History

Imperial Japanese Navy
- Name: Cha-203
- Builder: Murakami Shipyard, Ishinomaki
- Yard number: 2053
- Laid down: 26 November 1943
- Launched: 15 June 1944
- Completed: 14 October 1944
- Commissioned: 14 October 1944
- Decommissioned: 20 November 1945
- Fate: mobilized by the Allied occupation forces, 1 December 1945

Allied Occupation Force
- Acquired: 1 December 1945
- Decommissioned: 1 August 1947
- Fate: transferred to Ministry of Transportation, 28 August 1947

Ministry of Transportation
- Acquired: 28 August 1947
- Fate: transferred to Japan Maritime Safety Agency, 1 May 1948

Japan Maritime Safety Agency
- Acquired: 28 August 1947
- Renamed: Patrol Vessel Hiyodori (PB-22), 20 August 1948 Patrol Vessel Hiyodori (PS-22), 21 July 1950 Minesweeper Hiyodori (MS-84), 1 December 1951
- Fate: transferred to the Coastal Safety Force, 1 August 1952

Japan Coastal Safety Force
- Acquired: 1 August 1952
- Fate: transferred to Japan Maritime Self-Defense Force, 1 July 1954

Japan Maritime Self-Defense Force
- Acquired: 1 July 1954
- Decommissioned: 31 March 1965
- Renamed: Minesweeper Inshore Hiyodori (MSI-700), 1 September 1957
- Fate: unknown

General characteristics
- Class & type: No.1-class submarine chaser
- Displacement: 130 long tons (132 t) standard
- Length: 29.20 m (95 ft 10 in) overall
- Beam: 5.65 m (18 ft 6 in)
- Draught: 1.97 m (6 ft 6 in)
- Propulsion: 1 × intermediate diesel; shingle shaft, 400 bhp (300 kW);
- Speed: 11.0 knots (20.4 km/h; 12.7 mph)
- Range: 1,000 nmi (1,900 km; 1,200 mi) at 10.0 kn (18.5 km/h; 11.5 mph)
- Complement: 32
- Armament: 1 × 13.2 mm machine gun; 22 × depth charges; 1 × dunking hydrophone; 1 × simple sonar;

= Japanese submarine chaser Cha-203 =

Cha-203 or No. 203 (Japanese: 第二百十四號驅潜特務艇) was a No.1-class auxiliary submarine chaser of the Imperial Japanese Navy that served during World War II and with Japan during the post-war period.

==History==
Her construction was authorized under the Maru Sen Programme (Ship # 2001–2100). She was laid down on 26 November 1943 as ship 2053 at the Murakami Shipyard (村上造船所) in Ishinomaki and launched on 15 June 1944.

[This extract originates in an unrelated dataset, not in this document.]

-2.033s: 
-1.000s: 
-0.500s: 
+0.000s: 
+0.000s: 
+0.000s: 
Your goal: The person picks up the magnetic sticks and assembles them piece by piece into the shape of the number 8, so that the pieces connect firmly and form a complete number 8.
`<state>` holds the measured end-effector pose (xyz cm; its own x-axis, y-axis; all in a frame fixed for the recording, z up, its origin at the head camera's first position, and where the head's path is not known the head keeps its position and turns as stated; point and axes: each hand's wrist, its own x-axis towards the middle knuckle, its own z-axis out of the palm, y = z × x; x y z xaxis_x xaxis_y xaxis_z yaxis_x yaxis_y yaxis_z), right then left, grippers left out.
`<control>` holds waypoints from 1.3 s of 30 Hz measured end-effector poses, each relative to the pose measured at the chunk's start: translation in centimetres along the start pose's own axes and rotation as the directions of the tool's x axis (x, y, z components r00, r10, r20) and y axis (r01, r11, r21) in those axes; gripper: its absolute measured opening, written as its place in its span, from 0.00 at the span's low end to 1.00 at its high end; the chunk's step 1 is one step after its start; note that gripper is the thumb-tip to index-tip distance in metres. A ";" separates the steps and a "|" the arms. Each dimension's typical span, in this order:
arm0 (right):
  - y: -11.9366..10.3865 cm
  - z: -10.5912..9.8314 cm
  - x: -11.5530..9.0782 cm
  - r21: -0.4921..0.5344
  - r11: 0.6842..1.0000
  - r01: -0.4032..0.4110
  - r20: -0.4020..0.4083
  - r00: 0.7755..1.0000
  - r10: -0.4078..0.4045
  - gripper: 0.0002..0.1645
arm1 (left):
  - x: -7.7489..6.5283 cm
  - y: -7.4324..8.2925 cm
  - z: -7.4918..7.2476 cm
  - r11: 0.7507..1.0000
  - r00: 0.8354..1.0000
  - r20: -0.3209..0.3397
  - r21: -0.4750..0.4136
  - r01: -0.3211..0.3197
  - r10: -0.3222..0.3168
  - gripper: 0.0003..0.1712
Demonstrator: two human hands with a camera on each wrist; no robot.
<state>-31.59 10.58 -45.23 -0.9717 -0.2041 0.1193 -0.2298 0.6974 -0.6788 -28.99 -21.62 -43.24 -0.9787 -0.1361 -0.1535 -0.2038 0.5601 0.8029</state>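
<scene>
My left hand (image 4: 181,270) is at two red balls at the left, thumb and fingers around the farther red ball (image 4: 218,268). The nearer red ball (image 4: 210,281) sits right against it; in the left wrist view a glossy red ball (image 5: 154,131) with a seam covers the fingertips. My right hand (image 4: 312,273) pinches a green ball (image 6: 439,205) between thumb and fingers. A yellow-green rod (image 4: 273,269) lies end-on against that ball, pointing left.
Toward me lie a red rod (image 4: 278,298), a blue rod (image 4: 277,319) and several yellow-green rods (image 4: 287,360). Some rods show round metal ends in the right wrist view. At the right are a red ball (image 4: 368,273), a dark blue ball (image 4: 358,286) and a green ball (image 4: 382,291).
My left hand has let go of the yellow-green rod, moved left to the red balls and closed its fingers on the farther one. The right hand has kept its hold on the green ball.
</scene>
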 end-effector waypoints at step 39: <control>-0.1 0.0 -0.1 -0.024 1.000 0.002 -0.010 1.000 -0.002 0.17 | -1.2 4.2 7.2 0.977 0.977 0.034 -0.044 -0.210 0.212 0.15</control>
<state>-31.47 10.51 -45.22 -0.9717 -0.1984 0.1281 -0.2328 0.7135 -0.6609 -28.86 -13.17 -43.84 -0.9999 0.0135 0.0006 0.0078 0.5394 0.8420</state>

She was completed and commissioned on 14 October 1944, fitted with armaments at the Yokosuka Naval Arsenal, and assigned to the Ōminato Guard District under lieutenant Keio Ebisawa (海老澤　経男). On 1 November 1944, she was assigned to the Tsugaru Defense Force and tasked with defending the Tsugaru Strait. She spent most of the war conducting anti-submarine and minesweeping patrols between the ports of Hachinohe, Hakodate, and Muroran. Cha-203 survived the war and was decommissioned on 20 November 1945.

On 1 December 1945, she was enrolled as a minesweeper by the occupation forces, one of 269 Japanese ships that served as a minesweeper under the Allied forces after the war. She conducted minesweeping operations based out of Ominato and later Shimonoseki. On 1 August 1947, she was demobilized and on 28 August 1947, she was released to the Ministry of Transportation.

On 1 May 1948, she was assigned to the Japan Maritime Safety Agency, a sub-agency of the Ministry of Transportation, and designated on 20 August 1948 as patrol vessel Hiyodori (ひよどり) (PB-22). On 21 July 1950, she was re-designated as patrol vessel Hiyodori (PS-22) and on 1 December 1951 she was redesignated as minesweeper Hiyodori (MS-84). On 1 August 1952, she was assigned to the Coastal Safety Force. On 1 July 1954, she was transferred to the newly created Japan Maritime Self-Defense Force and re-designated on 1 September 1957 as minesweeper inshore Hiyodori (MSI-700). She was delisted on 31 March 1965.